IEEE 802.11n builds on previous 802.11 standards by adding multiple-input multiple-output (MIMO) and 40 MHz channels to the physical (PHY) layer, and frame aggregation to the MAC layer. MIMO is a technology which uses multiple antennas to coherently resolve more information than possible using a single antenna. Two important benefits it provides to 802.11n are antenna diversity and spatial multiplexing.
Another ability MIMO technology provides is Spatial Division Multiplexing (SDM). SDM spatially multiplexes multiple independent data streams, transferred simultaneously within one spectral channel of bandwidth. MIMO SDM can significantly increase data throughput as the number of resolved spatial data streams is increased. Each spatial stream requires a discrete antenna at both the transmitter and the receiver. In addition, MIMO technology requires a separate radio frequency chain and analog-to-digital converter for each MIMO antenna which translates to higher implementation costs compared to non-MIMO systems.

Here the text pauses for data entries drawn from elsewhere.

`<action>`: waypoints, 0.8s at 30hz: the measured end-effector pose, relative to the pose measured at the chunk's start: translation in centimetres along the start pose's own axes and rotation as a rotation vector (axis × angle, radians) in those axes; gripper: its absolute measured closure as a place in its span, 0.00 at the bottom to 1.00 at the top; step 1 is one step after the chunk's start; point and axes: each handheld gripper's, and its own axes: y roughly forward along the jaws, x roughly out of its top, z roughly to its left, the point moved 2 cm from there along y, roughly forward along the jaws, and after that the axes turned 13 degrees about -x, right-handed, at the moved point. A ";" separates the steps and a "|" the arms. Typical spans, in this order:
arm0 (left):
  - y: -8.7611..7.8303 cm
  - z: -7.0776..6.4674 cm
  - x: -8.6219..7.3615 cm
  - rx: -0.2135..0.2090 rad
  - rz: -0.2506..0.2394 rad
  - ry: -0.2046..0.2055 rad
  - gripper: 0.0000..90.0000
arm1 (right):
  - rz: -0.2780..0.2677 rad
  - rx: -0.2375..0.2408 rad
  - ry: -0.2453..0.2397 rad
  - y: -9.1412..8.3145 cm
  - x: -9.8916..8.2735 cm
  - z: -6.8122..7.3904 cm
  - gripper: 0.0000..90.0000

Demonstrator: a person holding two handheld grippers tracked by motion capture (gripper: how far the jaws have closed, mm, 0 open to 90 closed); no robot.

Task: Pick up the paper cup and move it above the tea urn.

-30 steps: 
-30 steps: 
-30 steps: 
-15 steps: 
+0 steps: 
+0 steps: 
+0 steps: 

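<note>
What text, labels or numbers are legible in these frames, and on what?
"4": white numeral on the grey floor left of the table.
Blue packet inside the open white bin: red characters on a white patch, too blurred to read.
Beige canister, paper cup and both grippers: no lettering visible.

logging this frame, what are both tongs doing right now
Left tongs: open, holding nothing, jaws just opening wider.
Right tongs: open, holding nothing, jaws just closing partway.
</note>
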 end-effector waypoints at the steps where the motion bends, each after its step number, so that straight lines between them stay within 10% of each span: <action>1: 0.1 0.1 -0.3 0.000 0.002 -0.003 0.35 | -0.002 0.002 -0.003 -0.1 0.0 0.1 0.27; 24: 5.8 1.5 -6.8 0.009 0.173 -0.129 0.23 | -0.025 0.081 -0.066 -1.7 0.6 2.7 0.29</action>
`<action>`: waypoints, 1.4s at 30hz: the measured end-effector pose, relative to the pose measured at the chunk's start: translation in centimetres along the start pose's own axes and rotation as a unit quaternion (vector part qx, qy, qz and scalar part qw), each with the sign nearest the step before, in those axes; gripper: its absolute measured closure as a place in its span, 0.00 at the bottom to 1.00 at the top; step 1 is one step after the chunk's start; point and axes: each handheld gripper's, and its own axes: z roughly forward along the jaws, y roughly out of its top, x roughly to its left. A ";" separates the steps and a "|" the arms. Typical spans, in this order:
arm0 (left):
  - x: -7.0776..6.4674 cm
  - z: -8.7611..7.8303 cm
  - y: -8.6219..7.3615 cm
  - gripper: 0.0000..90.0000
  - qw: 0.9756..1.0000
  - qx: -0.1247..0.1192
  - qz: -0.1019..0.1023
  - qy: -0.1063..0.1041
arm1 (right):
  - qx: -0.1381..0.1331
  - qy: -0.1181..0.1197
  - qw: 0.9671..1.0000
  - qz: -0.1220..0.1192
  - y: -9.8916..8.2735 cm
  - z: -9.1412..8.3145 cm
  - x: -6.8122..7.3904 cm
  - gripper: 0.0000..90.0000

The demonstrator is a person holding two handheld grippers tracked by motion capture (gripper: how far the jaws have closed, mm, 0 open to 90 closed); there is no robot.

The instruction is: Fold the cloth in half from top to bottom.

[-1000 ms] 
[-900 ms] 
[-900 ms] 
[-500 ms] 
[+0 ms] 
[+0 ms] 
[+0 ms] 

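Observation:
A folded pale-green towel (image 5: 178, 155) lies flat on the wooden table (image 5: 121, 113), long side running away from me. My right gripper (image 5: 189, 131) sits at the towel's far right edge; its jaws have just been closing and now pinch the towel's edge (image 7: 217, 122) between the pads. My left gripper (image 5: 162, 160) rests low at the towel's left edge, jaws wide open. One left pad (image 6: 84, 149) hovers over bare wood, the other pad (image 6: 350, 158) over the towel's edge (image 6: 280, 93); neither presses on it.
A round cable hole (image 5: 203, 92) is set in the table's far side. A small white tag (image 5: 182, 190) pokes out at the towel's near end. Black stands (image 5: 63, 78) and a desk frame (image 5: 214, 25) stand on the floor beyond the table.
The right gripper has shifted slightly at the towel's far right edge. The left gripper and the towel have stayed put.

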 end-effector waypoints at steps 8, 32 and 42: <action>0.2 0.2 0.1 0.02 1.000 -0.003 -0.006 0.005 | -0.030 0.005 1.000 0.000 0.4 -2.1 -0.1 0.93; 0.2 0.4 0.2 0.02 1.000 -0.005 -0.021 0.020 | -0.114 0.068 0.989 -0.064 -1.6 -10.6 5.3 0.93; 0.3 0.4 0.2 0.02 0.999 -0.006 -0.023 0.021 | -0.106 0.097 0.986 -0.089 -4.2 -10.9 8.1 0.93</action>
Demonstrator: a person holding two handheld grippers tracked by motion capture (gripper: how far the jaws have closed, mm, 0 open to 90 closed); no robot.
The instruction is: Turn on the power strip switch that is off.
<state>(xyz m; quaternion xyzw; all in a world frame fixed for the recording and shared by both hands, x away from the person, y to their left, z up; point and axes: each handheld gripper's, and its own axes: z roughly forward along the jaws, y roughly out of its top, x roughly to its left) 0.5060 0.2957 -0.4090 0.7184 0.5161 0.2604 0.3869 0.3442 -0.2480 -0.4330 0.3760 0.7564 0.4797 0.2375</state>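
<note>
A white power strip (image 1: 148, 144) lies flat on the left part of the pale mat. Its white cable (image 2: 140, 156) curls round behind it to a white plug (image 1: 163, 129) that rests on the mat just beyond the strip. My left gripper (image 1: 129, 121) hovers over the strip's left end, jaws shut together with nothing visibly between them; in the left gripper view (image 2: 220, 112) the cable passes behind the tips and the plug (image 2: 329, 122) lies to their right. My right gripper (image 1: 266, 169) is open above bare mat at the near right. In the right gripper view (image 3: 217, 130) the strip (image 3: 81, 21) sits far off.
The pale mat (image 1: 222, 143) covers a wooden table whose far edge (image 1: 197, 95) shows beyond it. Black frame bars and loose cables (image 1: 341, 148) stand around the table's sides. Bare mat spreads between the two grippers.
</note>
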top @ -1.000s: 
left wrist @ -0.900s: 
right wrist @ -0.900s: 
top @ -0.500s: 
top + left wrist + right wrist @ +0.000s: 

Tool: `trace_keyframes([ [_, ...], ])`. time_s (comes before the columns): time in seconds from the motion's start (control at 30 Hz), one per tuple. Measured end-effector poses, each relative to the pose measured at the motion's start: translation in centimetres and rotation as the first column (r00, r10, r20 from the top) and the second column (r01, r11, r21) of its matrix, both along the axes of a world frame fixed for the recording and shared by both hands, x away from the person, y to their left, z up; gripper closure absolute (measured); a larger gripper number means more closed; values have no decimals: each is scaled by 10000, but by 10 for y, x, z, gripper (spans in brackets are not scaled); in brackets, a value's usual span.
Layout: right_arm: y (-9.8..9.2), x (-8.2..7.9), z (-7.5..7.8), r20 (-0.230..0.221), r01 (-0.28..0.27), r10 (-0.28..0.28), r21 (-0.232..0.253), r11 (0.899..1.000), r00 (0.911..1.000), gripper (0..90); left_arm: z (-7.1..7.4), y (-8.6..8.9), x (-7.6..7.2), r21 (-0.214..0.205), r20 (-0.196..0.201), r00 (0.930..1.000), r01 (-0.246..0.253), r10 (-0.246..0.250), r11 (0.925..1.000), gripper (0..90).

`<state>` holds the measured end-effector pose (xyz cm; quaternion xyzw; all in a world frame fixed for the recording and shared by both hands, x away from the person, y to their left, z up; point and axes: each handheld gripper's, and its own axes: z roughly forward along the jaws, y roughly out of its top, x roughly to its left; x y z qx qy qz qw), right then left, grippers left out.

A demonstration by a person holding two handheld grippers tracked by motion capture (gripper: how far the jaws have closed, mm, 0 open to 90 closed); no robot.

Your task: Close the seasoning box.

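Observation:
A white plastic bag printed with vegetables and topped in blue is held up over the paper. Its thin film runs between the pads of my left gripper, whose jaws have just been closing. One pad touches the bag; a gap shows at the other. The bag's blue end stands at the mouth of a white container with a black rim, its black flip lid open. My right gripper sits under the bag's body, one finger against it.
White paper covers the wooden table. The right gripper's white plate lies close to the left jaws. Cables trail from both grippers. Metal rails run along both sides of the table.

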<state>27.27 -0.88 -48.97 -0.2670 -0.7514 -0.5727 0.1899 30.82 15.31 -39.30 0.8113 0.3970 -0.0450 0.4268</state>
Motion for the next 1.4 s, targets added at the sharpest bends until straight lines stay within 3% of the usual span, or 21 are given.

40 MHz channels is another feature incorporated into 802.11n which doubles the channel width from 20 MHz in previous 802.11 PHYs to transmit data. This allows for a doubling of the PHY data rate over a single 20 MHz channel. It can be enabled in the 5 GHz mode, or within the 2.4 GHz if there is knowledge that it will not interfere with any other 802.11 or non-802.11 (such as Bluetooth) system using those same frequencies.
Coupling MIMO architecture with wider bandwidth channels offers increased physical transfer rate over 802.11a (5 GHz) and 802.11g (2.4 GHz).